I do think your metrics justify your shot at WashU, but you need to keep a school list that is relatively regional (your brother being an undergrad doesn't help you). I don't get a sense of what makes you someone who I think would want to fly out and be part of a student body at a medical school outside your home region. Seriously, no Chicago schools (Pritzker, Northwestern)? If your parents are teaching faculty at the medical school (not sure about every clinical adjunct appointment), you'll probably have a good shot there, and other schools may be wary of picking up your application because of that.

So you need to network if you want to get out of Ames. It's not a bad medical school. If you want to be headed into the MD/PhD route, you'll need a bit more solid research though you're not that bad there.

Pardon the pitch: Becoming a Student Doctor is meant to help candidates stand out and gain a perspective on their purpose to work in healthcare for the next few decades.
 
Sorry for the confusion, I graduated in May. As for volunteering at the food pantry, I’ve been doing it for a couple years, so I have 200 hours so far. I agree with you about me not wanting to travel too far from Iowa; Uiowa is my top choice. I never expected this high of an MCAT and I’m worried I may get yield-protected there. I’ll do some research on the Chicago med schools. As for research experience, I’m currently working full-time in my lab and should get in around a 1000 more hours before I apply.
If you are in-state, I would not worry about yield protection. If it were large volume schools like Georgetown or Tufts, yes.
 
Many schools love student-athletes so take your shot at all the private top 25 schools!
 
Your family connections might not directly impact the strength of your application, but it could convince schools you're willing to attend and will let you learn more about the respective institutions. My nonclinical volunteering was exclusively teaching students from underrepresented groups in my area of expertise (computer science, 1000 hrs) so I don't see any issues with your swimming lessons.

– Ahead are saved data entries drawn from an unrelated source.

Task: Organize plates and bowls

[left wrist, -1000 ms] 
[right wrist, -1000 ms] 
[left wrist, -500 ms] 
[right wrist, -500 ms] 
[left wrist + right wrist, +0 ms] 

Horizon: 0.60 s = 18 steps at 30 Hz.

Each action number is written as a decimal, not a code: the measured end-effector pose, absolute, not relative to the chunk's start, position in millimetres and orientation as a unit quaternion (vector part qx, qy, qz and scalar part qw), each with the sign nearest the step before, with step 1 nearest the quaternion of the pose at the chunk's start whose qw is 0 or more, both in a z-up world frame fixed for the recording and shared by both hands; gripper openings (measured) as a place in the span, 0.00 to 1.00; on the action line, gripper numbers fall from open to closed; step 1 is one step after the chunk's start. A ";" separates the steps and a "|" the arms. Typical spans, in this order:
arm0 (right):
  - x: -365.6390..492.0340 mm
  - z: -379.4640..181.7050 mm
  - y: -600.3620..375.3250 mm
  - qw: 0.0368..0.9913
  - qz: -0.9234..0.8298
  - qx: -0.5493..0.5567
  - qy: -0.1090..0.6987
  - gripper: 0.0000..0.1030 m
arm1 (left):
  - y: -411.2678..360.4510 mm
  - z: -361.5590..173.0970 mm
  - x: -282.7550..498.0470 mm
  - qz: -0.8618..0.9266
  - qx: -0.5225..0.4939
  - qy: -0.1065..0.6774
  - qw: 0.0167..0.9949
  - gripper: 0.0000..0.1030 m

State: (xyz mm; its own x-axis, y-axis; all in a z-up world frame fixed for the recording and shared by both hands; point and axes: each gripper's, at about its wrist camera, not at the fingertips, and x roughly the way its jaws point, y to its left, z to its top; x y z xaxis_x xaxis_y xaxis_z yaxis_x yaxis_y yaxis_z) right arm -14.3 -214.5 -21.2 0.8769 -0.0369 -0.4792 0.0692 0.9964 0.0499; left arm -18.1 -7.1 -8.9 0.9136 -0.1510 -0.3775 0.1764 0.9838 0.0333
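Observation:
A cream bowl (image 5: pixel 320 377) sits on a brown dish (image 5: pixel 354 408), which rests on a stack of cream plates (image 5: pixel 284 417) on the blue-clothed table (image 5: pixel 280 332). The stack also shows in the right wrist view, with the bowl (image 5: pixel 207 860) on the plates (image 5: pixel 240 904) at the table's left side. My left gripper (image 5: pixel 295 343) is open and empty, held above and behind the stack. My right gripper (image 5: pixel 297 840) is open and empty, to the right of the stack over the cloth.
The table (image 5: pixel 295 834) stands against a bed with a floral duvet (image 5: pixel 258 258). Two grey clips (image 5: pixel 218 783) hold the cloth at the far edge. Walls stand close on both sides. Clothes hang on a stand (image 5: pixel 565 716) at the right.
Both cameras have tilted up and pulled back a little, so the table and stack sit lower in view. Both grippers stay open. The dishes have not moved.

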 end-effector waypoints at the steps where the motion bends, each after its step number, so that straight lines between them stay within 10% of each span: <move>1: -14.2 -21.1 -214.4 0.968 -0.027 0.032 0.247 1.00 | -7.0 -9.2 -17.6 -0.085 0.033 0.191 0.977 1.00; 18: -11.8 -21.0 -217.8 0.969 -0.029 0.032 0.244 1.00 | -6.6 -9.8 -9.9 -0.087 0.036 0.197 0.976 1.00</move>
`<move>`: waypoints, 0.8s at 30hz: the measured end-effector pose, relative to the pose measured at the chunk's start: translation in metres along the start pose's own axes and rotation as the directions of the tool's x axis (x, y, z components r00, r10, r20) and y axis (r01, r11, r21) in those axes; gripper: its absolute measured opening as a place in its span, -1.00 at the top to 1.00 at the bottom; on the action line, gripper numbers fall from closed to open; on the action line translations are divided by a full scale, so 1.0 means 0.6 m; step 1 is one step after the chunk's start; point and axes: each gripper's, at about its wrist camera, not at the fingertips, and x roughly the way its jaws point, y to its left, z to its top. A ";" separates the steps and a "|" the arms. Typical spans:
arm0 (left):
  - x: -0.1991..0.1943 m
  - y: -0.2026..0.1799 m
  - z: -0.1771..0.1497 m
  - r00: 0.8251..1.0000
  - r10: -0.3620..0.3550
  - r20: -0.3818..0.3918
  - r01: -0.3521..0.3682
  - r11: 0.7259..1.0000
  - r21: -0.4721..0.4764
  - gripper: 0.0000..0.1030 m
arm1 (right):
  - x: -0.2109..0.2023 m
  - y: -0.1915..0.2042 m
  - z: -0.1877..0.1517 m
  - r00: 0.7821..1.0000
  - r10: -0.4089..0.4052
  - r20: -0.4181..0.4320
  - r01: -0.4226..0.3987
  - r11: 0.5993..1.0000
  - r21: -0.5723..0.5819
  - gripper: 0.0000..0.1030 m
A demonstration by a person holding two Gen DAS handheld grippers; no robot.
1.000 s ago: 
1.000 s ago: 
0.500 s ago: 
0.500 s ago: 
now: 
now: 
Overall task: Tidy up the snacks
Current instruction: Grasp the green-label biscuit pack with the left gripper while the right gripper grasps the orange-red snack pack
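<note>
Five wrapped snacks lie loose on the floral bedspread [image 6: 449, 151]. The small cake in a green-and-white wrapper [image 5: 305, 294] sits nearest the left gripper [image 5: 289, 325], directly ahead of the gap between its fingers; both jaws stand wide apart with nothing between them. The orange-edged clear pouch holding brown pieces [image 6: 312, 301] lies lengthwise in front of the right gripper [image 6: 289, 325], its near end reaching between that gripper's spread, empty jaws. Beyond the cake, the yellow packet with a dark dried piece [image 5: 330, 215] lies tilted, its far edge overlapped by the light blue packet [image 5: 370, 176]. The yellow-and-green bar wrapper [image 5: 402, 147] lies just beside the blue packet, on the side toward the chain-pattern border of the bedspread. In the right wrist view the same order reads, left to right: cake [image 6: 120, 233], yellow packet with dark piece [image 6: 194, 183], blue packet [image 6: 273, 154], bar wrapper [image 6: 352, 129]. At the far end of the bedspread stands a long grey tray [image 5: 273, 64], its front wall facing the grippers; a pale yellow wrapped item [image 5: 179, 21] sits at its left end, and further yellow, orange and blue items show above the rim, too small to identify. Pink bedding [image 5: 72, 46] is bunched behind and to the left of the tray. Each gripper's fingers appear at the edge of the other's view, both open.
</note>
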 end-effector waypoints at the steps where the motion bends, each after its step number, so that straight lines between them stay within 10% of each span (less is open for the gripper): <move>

Teaching swimming (and minimizing the risk of drowning) sounds quite impactful and rare. But I would suggest bumping up your food pantry hours if you're able. The clinical experience looks good and your research is quite impressive, though getting your first-author manuscript accepted might go slower than you expect.
 
Would you teaching a group how to swim also fall under leadership, or is that strictly teaching?